Meiner Meinung nach müssen die Soldaten welchen diesen Teil des Krieges bearbeiten hochgradige Spezialisten sein, dass sollte also nicht einfach aus den Reihen von Trupp- und Gruppenführern kommen, und auch der Zugführer hat meiner Meinung nach anderes zu tun, sondern man benötigt im Prinzip eigene spezialisierte Trupps welche intentional und gezielt entsprechende Bilder und Filme erstellen und diese im Sinne des Auftrags einsetzen. Man könnte meiner Meinung nach vielleicht über einen spezialisierten Trupp pro Zug nachdenken, der gezielt den Medienkrieg betreibt und scheinbar authentische Bilder erzeugt, um die gewünschte Manipulation und Einflussnahme so effektive wie möglich zu betreiben.
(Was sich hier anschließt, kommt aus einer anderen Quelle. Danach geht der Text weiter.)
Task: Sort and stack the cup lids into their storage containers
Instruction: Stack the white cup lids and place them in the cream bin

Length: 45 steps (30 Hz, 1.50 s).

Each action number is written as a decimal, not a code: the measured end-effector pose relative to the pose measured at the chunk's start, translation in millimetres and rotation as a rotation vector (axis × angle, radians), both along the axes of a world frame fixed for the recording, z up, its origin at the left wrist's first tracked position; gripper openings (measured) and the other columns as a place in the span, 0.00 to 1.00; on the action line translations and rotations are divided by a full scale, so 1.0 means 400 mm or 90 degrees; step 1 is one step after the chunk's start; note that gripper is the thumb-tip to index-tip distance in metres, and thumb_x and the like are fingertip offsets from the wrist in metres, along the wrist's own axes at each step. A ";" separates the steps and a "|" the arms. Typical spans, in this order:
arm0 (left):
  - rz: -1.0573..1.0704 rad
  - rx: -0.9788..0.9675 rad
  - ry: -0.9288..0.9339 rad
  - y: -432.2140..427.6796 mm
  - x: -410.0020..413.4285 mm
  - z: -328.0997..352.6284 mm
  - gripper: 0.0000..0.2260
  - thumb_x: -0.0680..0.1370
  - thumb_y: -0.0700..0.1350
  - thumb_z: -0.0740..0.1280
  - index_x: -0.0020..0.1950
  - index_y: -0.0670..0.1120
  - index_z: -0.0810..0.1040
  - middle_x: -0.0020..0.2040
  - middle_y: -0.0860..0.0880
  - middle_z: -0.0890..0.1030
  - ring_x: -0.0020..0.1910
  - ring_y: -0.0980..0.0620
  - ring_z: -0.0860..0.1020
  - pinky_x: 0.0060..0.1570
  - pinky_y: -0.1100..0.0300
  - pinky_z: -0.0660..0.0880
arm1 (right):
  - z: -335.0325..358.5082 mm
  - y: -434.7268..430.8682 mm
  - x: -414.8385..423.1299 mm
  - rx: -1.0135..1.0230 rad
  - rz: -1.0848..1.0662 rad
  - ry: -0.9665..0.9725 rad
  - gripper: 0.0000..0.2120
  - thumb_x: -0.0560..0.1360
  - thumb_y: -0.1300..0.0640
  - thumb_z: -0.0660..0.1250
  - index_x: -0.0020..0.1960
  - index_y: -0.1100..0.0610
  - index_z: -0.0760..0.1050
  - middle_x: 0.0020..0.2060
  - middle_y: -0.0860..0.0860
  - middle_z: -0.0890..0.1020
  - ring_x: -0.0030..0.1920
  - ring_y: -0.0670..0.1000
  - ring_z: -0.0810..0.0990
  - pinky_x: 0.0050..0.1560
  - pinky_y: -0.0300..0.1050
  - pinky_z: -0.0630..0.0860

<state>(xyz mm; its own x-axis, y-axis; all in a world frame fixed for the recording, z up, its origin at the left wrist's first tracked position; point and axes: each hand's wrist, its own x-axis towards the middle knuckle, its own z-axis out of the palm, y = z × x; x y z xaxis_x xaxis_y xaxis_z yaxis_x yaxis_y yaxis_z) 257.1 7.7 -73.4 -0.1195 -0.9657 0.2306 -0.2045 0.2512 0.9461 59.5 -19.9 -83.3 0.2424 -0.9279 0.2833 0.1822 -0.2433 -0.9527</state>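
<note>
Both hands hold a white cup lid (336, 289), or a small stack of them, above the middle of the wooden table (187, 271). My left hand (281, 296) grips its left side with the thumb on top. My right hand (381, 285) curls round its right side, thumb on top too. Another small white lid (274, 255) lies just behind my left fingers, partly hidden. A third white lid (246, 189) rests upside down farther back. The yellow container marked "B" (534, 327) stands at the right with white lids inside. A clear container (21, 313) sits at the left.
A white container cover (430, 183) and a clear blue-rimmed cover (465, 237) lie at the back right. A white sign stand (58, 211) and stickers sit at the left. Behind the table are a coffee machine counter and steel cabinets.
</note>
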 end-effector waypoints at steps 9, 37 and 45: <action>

Und entsprechend sind solche Trupps dann wiederum mit darauf spezialisierten höheren Ebenen vernetzt, welche diesen ganzen "Input" gezielt koordnieren und nutzen etc

Meiner Meinung nach bedarf die Informationskriegsführung eigener darauf spezialisierter Soldaten und sollte eben nicht in die Hände von Zug- Gruppen und Truppführern gelegt werden (für diese führt so was auch schnell zu einem Übermaß an Funktionen / Überfunktionalität), und auf gar keinen Fall in die Hände einfacher Soldaten.

Ganz allgemein ist mein Eindruck (von Bundeswehr oder einigen wenigen anderen Armeen), dass die Informationskriegsführung dort entweder stark vernachlässigt oder grundfalsch betrieben wird. Bezüglich der französischen Armee erscheint sie mir wesentlich besser im Vergleich (von dem was ich so sehe und weiß), aber ob mehr Smartphones "unten und vorne" hier eine Verbesserung der Informationskriegsführung bewirken kann ich nicht beurteilen. Meiner rein privaten Einschätzung nach nein.